[RFE] Have more granular control for topic exchanges and durable mode

Bug #1953351 reported by Herve Beraud
10
This bug affects 2 people
Affects Status Importance Assigned to Milestone
oslo.messaging
Fix Released
Undecided
Unassigned

Bug Description

Hello,

## Context

RabbitMQ, AMQP

## Problem description

Today, each service can declare their own control exchange [1], but if this one is not defined in the service config the service will use the default value (`openstack`)[1]. If more than 2 services do not defined their own control exchange this default exchange will be implicitly turned as a shared control exchanges.

Today, each service can declare if their queues are durable queues or not [2] (by default they aren't durable queues). The service will try to configure each create queue with this config (durable or not).

The problem is that when a control exchange become a shared control exchange, de facto when more than two services use the same control exchange name, if one service is not configured to set durable queues (name it the service A) and if the other service is set to create durable queues (name it the service B), then when the service A will create the shared control exchange, it will create it as a control exchange with non durable queue, in turn then the service B will try to declare the shared control exchange, however, this control exchange already exist and it is already configured, then rabbitmq will reject the configuration given by B because the exchange already exist and the given configuration isn't compatible with the one given by A.

The problem described in the previous sentence will lead to an error.
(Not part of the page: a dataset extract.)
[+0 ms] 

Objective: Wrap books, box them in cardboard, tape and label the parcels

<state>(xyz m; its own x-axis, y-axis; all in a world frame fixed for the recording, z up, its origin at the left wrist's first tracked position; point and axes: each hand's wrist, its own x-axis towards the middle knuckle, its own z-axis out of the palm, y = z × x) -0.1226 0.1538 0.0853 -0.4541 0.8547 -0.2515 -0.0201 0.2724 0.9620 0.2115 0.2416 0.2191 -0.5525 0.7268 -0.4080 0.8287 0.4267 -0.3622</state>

B will get a PRECONDITION_FAILED error related to the configuration of durable queues [3].

## Work around

If all the services set their own control exchanges [1], then they are able to also set specific durable queues for these dedicated control exchanges. The trick here is to not use the default control exchange to allow to configure if queues are durable or not.

Else, if services with different configurations try to apply them to the same control exchange (a shared control exchange) when this will lead to this issue (see the side observations section below).

## Enhancement

It could be worth to see if is it possible to give more granular control for topic exchanges and for durable mode to allow users to be more fine grained in their configuration and avoiding similar issues. In other words, this kind of improvement could lead to more isolated configurations and applied on topic consumption for services.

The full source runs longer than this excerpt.